(Work to be completed): Reproduce exactly the lines below from the one containing "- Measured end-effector" through the one containing "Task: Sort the", including both, and nothing else.
════════
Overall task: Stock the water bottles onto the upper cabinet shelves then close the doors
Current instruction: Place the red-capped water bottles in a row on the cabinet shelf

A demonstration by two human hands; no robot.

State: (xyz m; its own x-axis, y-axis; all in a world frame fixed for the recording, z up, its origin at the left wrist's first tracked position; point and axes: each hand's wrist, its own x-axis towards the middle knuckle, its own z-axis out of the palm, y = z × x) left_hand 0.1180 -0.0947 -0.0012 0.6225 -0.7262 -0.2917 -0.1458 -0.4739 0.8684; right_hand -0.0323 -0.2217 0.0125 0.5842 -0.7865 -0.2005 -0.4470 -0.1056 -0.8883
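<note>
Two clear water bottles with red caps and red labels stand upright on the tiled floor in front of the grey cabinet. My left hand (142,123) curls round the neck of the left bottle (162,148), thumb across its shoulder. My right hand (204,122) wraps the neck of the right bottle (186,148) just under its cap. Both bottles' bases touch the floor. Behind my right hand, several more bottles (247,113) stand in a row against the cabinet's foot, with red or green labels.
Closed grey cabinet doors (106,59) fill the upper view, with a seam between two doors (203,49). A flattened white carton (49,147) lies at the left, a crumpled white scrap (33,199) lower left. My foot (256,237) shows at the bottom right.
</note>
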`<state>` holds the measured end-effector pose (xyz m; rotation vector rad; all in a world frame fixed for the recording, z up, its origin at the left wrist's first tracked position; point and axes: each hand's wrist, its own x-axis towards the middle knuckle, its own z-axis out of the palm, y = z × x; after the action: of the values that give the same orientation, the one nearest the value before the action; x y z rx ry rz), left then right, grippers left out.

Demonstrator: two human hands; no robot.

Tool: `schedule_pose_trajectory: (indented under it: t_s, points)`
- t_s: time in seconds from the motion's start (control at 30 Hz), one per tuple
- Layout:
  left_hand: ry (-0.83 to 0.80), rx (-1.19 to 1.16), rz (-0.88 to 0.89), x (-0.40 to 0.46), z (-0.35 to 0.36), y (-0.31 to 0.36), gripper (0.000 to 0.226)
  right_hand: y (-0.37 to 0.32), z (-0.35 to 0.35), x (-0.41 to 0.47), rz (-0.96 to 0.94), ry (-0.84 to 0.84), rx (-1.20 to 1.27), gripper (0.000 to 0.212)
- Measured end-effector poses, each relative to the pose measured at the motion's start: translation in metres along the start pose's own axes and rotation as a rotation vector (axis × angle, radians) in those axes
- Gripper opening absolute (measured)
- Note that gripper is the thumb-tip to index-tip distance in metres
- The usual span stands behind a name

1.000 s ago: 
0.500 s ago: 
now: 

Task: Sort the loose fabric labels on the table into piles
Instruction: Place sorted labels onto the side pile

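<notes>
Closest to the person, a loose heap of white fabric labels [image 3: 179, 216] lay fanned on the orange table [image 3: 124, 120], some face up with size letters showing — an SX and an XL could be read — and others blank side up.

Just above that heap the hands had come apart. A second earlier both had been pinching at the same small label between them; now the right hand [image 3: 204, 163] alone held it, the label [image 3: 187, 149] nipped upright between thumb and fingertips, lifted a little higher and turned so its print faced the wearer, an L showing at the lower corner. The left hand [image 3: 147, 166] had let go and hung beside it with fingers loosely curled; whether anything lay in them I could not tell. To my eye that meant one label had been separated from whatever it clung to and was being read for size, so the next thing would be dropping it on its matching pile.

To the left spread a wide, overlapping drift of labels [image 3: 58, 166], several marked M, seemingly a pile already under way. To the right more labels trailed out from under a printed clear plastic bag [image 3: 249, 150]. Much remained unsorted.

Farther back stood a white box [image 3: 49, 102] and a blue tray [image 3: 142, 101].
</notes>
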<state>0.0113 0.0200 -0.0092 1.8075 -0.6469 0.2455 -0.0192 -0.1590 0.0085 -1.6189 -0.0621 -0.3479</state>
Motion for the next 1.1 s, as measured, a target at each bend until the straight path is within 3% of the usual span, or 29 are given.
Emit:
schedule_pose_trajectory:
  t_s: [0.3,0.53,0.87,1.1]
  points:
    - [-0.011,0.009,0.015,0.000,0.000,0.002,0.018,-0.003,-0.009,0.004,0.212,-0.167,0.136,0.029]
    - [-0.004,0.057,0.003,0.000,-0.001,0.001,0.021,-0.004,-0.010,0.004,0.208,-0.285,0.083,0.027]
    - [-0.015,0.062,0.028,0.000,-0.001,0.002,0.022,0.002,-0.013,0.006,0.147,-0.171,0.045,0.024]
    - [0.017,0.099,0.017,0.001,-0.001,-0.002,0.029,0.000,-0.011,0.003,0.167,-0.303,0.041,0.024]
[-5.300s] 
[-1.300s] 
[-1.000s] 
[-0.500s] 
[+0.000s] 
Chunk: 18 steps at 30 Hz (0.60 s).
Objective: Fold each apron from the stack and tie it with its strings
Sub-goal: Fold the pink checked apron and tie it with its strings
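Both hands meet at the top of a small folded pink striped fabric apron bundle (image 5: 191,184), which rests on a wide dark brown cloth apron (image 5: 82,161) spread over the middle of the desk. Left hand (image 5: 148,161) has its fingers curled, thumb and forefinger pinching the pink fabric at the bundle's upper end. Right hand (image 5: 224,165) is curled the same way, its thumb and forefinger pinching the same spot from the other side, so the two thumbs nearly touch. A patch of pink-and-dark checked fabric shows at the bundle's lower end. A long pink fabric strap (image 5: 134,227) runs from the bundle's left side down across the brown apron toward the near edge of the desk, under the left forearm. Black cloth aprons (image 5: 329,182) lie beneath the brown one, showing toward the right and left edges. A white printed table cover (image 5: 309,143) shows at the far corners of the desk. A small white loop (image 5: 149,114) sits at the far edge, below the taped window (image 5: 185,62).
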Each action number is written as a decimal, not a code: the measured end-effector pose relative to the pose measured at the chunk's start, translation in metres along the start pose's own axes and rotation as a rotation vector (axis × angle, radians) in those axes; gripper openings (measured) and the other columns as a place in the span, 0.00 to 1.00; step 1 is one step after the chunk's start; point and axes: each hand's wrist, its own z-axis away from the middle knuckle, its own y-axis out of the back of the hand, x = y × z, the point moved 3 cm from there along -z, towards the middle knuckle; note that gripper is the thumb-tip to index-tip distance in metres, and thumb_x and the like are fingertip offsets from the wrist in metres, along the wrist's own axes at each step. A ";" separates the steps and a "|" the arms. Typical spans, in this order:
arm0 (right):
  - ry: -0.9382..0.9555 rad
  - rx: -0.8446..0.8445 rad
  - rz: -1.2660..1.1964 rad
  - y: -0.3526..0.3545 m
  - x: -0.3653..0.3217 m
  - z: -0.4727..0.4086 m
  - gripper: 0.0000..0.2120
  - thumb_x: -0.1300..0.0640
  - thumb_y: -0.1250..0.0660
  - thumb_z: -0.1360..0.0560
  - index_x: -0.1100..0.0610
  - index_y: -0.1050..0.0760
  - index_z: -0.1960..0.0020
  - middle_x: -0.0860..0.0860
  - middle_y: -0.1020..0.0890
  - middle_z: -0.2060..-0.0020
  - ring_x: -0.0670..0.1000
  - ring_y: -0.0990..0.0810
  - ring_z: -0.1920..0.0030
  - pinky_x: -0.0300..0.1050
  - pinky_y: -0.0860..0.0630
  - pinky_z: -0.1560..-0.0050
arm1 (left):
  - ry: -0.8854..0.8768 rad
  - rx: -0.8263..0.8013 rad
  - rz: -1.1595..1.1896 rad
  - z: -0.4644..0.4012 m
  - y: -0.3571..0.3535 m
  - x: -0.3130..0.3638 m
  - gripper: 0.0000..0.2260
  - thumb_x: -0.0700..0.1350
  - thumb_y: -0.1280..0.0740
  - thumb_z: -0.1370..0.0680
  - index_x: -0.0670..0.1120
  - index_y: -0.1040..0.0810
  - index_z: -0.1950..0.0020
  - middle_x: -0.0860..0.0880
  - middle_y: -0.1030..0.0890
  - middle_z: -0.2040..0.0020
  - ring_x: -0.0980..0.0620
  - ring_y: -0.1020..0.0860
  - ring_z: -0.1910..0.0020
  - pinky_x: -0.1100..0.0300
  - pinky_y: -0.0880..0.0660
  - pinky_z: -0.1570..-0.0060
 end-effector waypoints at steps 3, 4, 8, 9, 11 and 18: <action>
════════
(Result for this exercise):
- Measured end-effector poses, each relative to the pose measured at the motion's start: translation in metres along the start pose's own axes and rotation as a rotation vector (axis × angle, radians) in those axes
- Gripper opening absolute (measured)
- Note that gripper is the thumb-tip to index-tip distance in metres
- The usual span stands behind a name

1.000 s ago: 
0.500 s ago: 
now: 

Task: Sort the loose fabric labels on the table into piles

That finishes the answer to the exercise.